* Your objective
Please make an exact copy of the listing, without the pictures.

* Supplied material
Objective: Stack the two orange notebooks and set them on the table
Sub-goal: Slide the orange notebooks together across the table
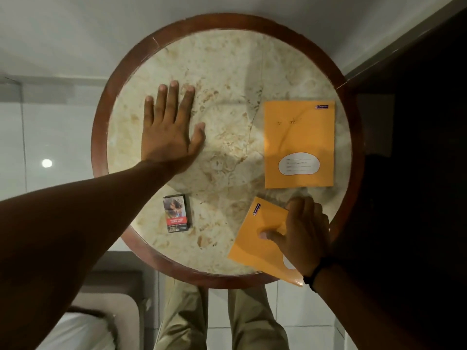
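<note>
One orange notebook lies flat on the right side of the round marble table, its white label oval toward me. A second orange notebook sits tilted at the near right edge, its lower corner past the wooden rim. My right hand grips this notebook, thumb on its cover and fingers along its right edge. My left hand rests flat on the table's left half with its fingers spread, holding nothing.
A small cigarette pack lies on the near part of the table, left of the tilted notebook. The table's wooden rim rings the marble. Below are my trouser legs; a bed corner is at the lower left, a dark wall at the right.
</note>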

* Answer to this problem
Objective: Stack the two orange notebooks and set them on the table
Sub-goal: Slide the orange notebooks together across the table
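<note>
One orange notebook lies flat on the right side of the round marble table, its white label oval toward me. A second orange notebook sits tilted at the near right edge, its lower corner past the wooden rim. My right hand grips this notebook, thumb on its cover and fingers along its right edge. My left hand rests flat on the table's left half with its fingers spread, holding nothing.
A small cigarette pack lies on the near part of the table, left of the tilted notebook. The table's wooden rim rings the marble. Below are my trouser legs; a bed corner is at the lower left, a dark wall at the right.
</note>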

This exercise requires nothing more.